「そうそう、その主人公、本当お前と似てんだよなぁ。警察の父親がいて、最新シリーズで人質になっちゃってさ――」

 言いかけて、不意に修一は言葉を切った。「あれ?」と呟く笑みがぎこちなく引き攣り、対する暁也も表情を強張らせる。

「…………もしかして」
「…………ビンゴかもしれねぇ」

 しばらく沈黙を置き、修一が「うそぉ!」と後ずさった。

 暁也はどうして父が「家にいろ」といっていたのか思い至って、舌打ちした。


「チクショー、事件が起こっているのは町中じゃなくて、この学校だったのか!」


 常盤が雪弥を学校に呼んだとき、なぜ気付かなかったと暁也は苛立った。そばにいた修一が「そんなとんでもない学校じゃなかったはずなのに、一体なんで」と驚愕する顔を振り返り、言葉早く話を切り出す。

「俺の家に集まっていた親父の同僚が、大きな事件を追ってると言っていた。常盤が違法薬物を持っていて、人攫いみたいな行動にまで関わってるところから立てられる推測としては……その一、常盤は俺の親父が県警察本部長の息子だって知ってるから、あのおっさんたちは警察の動きを警戒して、保険のために俺らを人質として捕まえた」

 暁也が「1」と言って指を立てるのを、修一は息を呑んで見守る。続いて、二本目の指が立てられた。

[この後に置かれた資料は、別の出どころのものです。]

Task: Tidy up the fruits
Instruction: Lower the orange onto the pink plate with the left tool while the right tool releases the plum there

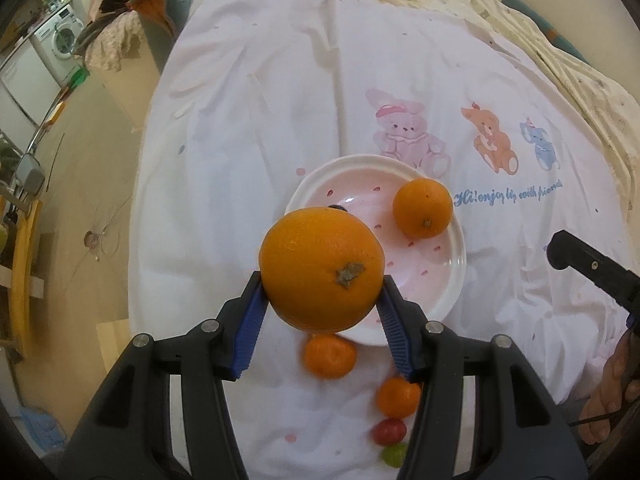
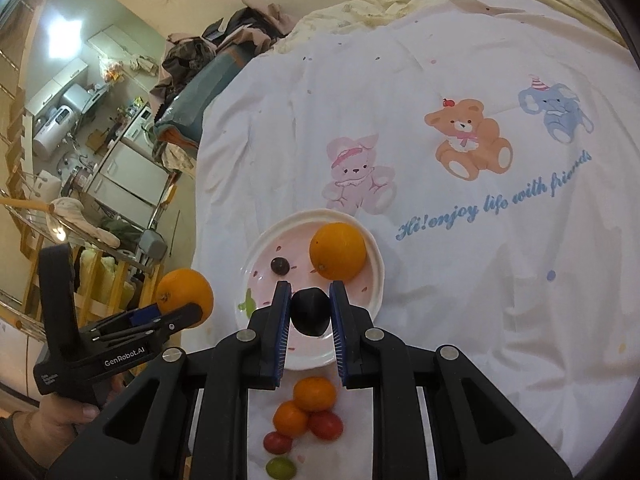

「その二、つまり人質を立てなきゃならないようなヤバイことが起こっている。その三、そのおっさん共が常盤に違法薬物を与えている連中だとすると、県警本部が動くくらいだから、他にも関わっている犯罪メンバーがあるとも推測される。その四、校内に自由に出入り出来ているということは、学園にも常盤以外に大人の共犯者がいるってことだろうな。――まぁ、そうすると明美先生のバッグに入っていた注射器、本当に麻薬関係だった可能性も高くなるけどな」

 そこで、二人はしばし沈黙した。

「で、でもさ、なんで学校なんだろ?」
「親父が直でこっちに来てるのも気になる。もしかしたら、何らかの取引が――」

 そのとき、一瞬薄暗い室内に光が流れて消えていった。

 暁也は反射的に振り返ると、小さなガラス窓がはめられた放送室の扉へと駆け寄り、そこから廊下に並ぶ窓の様子を観察した。三階視聴覚室と隣接する放送室は、南側へと続く「第一」「第二」音楽室などの移動授業用教室が並ぶ廊下にある。

 すると、高等部の正門と運動場が覗けるその廊下に、外から強い斜光が当たって、流れるように消えていくのが見えた。耳を澄ませてみると、微かに振動音を感じ、暁也は学園内に大型の車が入ってきていることに気付いた。